Five years later, she became the first elected leader of Braal. Who would
have thought killing your husband would be the first step to a successful
political career?”
~Only
every woman in the universe, ever?~
“Heh, she’s got you there, Rokk.”
“Anyway,
the shortages remained harsh, and it seemed like they ran on the brink of total
collapse for three generations. During
that time there were constant fears that the rationing system would fail, and
there were constant rumors of a ‘death lottery.’ According to the rumors, anyone who didn’t
perform a vital function would be denied a sustenance ration, to save vital supplies
for those who were necessary to the survival of the colony. It never actually happened, but it had our
people at each others throats for years, and even centuries later, we remain
hyper-competitive, as if we aren’t going to get fed if we don’t break records
and exceed expectations.”
~These
fears only lasted for a few generations, and your people are *still* affected
by them?~
“Yeah, it
doesn’t make a lot of sense, but I guess fears rarely do.” Rokk
conceded,
“Finally,
the colonists encountered an underground sea, and a form of algae that was
subsisting off of geothermal activity and chemical synthesis. It wasn’t much, but it was a carbon source,
and they quickly turned it into a food supply.

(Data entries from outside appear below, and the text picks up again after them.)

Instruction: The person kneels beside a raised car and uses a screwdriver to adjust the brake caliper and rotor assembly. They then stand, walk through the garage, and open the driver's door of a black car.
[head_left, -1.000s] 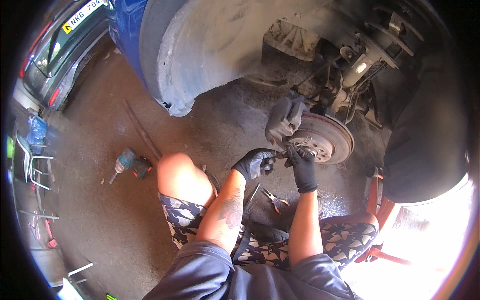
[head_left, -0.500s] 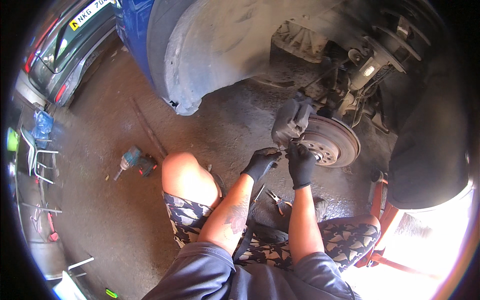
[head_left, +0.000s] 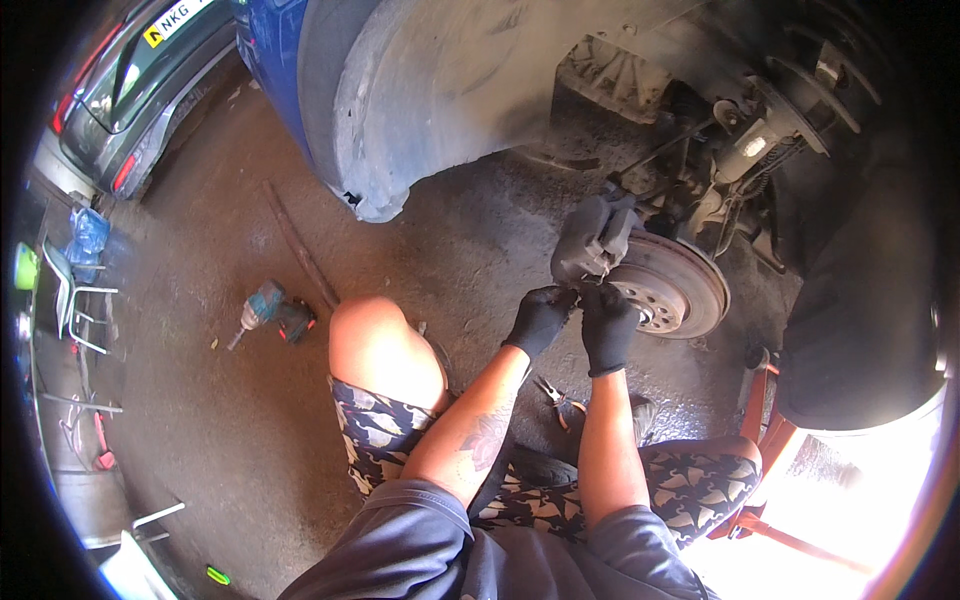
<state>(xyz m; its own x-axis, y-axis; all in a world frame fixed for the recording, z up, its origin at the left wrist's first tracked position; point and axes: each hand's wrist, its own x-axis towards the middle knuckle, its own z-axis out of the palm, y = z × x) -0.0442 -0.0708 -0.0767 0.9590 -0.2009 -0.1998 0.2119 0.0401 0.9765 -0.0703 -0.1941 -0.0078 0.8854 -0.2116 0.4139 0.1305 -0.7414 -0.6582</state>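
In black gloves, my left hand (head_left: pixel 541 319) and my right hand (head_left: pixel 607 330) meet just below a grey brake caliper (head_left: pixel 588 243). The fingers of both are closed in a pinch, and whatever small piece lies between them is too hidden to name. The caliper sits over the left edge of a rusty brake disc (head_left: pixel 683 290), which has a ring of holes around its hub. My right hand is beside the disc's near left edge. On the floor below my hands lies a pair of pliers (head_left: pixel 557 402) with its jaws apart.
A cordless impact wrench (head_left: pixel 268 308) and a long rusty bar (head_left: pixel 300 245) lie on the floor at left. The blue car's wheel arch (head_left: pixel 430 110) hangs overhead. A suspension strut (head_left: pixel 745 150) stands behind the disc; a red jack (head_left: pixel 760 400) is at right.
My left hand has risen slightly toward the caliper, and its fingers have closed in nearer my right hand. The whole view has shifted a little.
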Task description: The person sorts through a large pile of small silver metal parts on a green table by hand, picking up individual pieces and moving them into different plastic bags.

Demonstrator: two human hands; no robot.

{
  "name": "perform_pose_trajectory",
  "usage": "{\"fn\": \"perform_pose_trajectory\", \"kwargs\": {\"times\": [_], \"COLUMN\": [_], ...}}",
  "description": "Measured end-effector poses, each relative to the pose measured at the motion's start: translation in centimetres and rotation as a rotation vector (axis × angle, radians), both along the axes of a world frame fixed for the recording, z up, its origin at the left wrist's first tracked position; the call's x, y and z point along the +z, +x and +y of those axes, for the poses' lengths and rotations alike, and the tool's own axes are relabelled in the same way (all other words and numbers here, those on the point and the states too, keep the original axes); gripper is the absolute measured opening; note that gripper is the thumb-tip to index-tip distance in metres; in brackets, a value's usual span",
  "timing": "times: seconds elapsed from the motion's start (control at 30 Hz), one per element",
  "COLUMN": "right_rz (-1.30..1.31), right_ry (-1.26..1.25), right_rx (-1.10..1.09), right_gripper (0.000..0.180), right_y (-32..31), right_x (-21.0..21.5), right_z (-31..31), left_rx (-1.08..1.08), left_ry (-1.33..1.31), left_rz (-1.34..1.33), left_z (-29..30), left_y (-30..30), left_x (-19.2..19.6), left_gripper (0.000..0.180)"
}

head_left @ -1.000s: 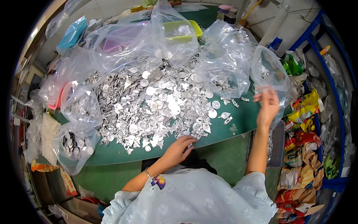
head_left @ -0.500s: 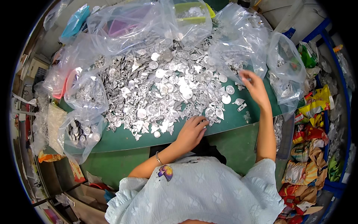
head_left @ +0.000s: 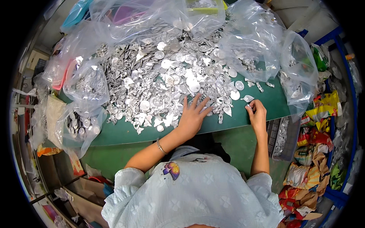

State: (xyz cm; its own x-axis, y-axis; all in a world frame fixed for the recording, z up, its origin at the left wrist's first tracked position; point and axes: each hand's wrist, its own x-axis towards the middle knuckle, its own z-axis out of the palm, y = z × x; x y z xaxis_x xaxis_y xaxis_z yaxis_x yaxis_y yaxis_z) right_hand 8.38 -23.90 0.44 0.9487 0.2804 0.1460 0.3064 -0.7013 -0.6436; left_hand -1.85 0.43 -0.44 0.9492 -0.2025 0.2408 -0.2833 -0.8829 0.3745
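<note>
A wide heap of silver-coloured metal charms and pendants covers the green tabletop. My left hand rests on the near side of the heap with its fingers spread, touching several pieces and gripping none. At the heap's right, my right hand is closed in a pinch low over the table. Its fingertips are beside a leaf-shaped pendant; whatever lies between thumb and finger is hidden. A round flat charm lies just left of that pendant.
Clear plastic bags of metal pieces stand at the right, far right and left. Behind the heap are purple and yellow-green trays. A grey crate sits below the table's right edge, beside shelved packets.
My right hand has come down and toward me from near the far-right bag to the leaf-shaped pendant. My left hand has moved onto the heap and its fingers have spread.
</note>
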Motion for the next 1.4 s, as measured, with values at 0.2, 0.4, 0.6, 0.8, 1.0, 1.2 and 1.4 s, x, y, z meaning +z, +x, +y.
{"fn": "perform_pose_trajectory", "kwargs": {"times": [0.2,0.4,0.6,0.8,1.0,1.2,1.4], "right_rz": [0.390,-0.046,-0.228,0.139,-0.172,-0.017,0.246], "right_ry": [0.722,0.214,-0.017,0.367,-0.091,0.097,0.316], "right_rx": [-0.011,0.450,0.434,0.541,0.434,0.396,0.633], "right_gripper": [0.012,0.027,0.018,0.018,0.039,0.040,0.039], "right_y": [-2.3,-3.5,-2.9,-4.8,-4.8,-5.3,-6.0], "right_x": [1.2,3.3,0.9,2.0,2.3,0.8,2.8], "right_z": [3.1,6.6,7.1,5.9,6.2,6.4,6.6], "left_rx": [0.078,0.095,0.140,0.113,0.138,0.149,0.147], "left_ry": [-1.120,-2.280,-1.949,-2.340,-2.027,-1.968,-2.331], "left_rz": [0.305,1.245,1.283,1.202,1.541,1.374,1.253], "left_z": [-1.8,-1.7,-2.4,-2.3,-1.8,-2.3,-1.8], "left_y": [-2.0,-3.4,-4.7,-4.4,-5.5,-5.7,-5.4], "left_x": [2.0,-0.1,0.2,1.0,-2.2,-0.6,-0.7], "left_gripper": [0.031,0.033,0.040,0.055,0.035,0.040,0.037]}}
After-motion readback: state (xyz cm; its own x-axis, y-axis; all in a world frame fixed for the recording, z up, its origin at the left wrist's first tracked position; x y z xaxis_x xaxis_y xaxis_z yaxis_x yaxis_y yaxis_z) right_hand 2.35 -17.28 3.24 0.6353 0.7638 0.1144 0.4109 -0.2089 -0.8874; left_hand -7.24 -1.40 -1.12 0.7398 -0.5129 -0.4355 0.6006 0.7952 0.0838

The days of rationing were at an end, and the deeper mines had turned up
many forms of radioactive materials that could be used for power sources. Things were looking up, and over the next two
centuries, exploration teams discovered that the electromagnetic life-forms
were vanishing. Every decade there were
less and less encounters, until it seemed that they were completely
extinct. The Spiritualists of the
Crystal Unity claim that for every birth on Braal,
one of the creatures was replaced, and that each Braalian
is a composite creature, both flesh and energy, but most people don’t believe
that. Because of the whole ‘demon-child
/ possession’ incident, Braalians have a strong
dislike of that train of thought, associating it with the crazies. I know that *I* certainly don’t feel
‘possessed’ by any sort of electromagnetic entity…”
~And yet,
I don’t feel ‘possessed’ by the organisms living in my cells, or the ones in my
bloodstream, or the ones in my intestines.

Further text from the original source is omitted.